Some people struggle with having their personal space impeded or struggle with being cornered because of a past trauma. They may have difficulty handling a situation with a person with a poor sense of personal boundaries. Being crammed in an elevator may be hard. Standing in line at a theme park or being crowded may cause this person to have feelings like they did when they were abused or attacked.
Getting your haircut, going to the dentist and/or doctor, having a massage all could be difficult because of the close proximity of another person who is touching you.
Some people don’t realize that a physical reaction to being touched could be connected to a trauma. Triggers are not a cut-and-dry, black or white thing. For instance, a rape victim is not going to be only triggered by sex. Air temperature, lighting, voice tone, body language, environment, and more can all be contributing triggers.
Having a very broad understanding of triggers is important because each person’s experience of trauma is different. No two people or traumas are alike. We can’t say that this person’s trauma is that person’s trauma or that this person’s reason for having PTSD is that person’s reasons for having or not having PTSD. It’s a very individual experience.
Sometimes what is said or not said can be a trigger. Tone of voice can be a trigger. A certain language or dialect could be triggering.
If someone has been assaulted and their assailant had a deep voice they could be triggered by the sounds of deep voices. It could be the kind of words their attacker said. T.V. and movies could be difficult to watch because of these types of triggers. Songs could be difficult to hear.
Triggers and Grooming
Grooming is the process that a pedophile uses to establish a trusting connection with a child. (Be sure to check out our interview with Tracy Lamperti on How to Protect Your Child From Pedophiles to learn more about preventing child molestation). The pedophile may have used certain tactics to make the child more comfortable with him or her. These could become triggers later.

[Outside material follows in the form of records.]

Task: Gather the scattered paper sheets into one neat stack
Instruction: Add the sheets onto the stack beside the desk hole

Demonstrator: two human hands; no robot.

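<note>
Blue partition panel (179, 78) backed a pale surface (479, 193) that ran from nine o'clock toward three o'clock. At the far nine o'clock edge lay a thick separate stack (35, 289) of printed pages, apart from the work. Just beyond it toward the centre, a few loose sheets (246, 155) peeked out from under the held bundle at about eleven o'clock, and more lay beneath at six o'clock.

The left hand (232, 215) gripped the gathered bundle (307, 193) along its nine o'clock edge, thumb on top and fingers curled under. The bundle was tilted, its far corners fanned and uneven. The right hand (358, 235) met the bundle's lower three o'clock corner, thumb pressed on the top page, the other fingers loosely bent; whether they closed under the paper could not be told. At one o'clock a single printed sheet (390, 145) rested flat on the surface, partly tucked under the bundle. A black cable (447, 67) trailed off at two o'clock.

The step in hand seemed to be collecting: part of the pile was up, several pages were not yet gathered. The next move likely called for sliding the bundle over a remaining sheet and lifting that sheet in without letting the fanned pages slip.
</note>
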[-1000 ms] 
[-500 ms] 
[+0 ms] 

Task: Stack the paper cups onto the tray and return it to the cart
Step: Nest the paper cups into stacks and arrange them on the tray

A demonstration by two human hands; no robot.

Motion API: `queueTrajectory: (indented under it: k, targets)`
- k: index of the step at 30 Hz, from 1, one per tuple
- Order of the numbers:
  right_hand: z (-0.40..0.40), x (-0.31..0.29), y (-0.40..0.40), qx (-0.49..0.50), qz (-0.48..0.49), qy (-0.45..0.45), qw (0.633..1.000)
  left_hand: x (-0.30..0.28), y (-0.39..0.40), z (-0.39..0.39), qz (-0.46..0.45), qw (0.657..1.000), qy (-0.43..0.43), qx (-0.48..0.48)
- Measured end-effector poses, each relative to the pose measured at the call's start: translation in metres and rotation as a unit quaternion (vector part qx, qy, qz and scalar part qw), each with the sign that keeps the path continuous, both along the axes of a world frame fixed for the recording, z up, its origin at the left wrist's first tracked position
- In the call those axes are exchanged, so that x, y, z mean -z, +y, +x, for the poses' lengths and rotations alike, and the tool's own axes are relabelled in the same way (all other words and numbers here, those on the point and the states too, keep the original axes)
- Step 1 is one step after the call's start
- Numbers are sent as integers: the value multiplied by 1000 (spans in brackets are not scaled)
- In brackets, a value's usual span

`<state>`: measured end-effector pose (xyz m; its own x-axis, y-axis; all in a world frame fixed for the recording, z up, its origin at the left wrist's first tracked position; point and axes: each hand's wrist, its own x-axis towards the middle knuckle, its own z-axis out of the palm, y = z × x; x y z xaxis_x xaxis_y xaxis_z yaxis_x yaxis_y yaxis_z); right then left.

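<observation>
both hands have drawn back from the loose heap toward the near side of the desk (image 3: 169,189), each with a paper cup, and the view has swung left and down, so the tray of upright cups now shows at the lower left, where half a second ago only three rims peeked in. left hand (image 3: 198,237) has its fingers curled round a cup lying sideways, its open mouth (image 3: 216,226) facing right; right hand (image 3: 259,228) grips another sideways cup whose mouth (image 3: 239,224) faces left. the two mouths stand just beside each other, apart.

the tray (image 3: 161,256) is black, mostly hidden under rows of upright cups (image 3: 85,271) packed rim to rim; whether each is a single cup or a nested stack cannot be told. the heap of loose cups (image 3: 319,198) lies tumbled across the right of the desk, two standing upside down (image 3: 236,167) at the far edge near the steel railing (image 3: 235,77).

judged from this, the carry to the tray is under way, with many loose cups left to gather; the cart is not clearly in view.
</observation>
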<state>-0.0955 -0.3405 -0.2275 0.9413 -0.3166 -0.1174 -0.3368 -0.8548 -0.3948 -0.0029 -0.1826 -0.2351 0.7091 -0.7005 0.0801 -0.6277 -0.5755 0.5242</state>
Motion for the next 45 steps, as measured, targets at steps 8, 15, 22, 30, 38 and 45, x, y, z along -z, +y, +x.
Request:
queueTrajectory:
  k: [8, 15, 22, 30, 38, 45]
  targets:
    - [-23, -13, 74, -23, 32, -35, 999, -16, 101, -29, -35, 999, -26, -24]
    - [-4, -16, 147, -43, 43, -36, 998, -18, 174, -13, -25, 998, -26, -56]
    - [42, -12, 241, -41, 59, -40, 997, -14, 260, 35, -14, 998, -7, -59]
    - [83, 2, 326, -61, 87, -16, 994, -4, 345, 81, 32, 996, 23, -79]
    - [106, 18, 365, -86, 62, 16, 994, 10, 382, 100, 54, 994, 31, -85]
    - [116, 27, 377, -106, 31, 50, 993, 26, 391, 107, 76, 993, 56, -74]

People who have been molested as children may struggle with figures of authority because their trust in authority has been broken.
Cologne, perfume, laundry detergent smells may all be triggering for some people. The sense of taste can be triggering.
Certain textures and tastes can be disturbing for some people (especially those who have experienced childhood sexual traumas.)
We’ve never really walked in another person’s shoes. It is good to broaden your understanding of trauma and its affects on people. Being aware of triggers and how they impact people is very helpful in improving your relationships with others.
If you have suffered from trauma, being in the here-and-now and having an awareness of your triggers is helpful in coping with day-to-day activities.
Out of hurt we have a tendency to shut out others. Acting out of hurt can shut us out from being able to support others and have relationships with others. Sometimes hurt people make the assumption that they are the only ones who have hurt this bad and that no one can understand. Regardless of whether someone near you has experienced the hurt you’ve experienced, there are people that want to support you.
If you have a “difficult” person in your life, they have probably experienced trauma. Being caring and empathetic will take you much further in trying to be in relationship with that person than being defensive and dismissive.
Have patience with people and with yourself. Be aware of what’s going on and ask God to help you to step back and gain understanding.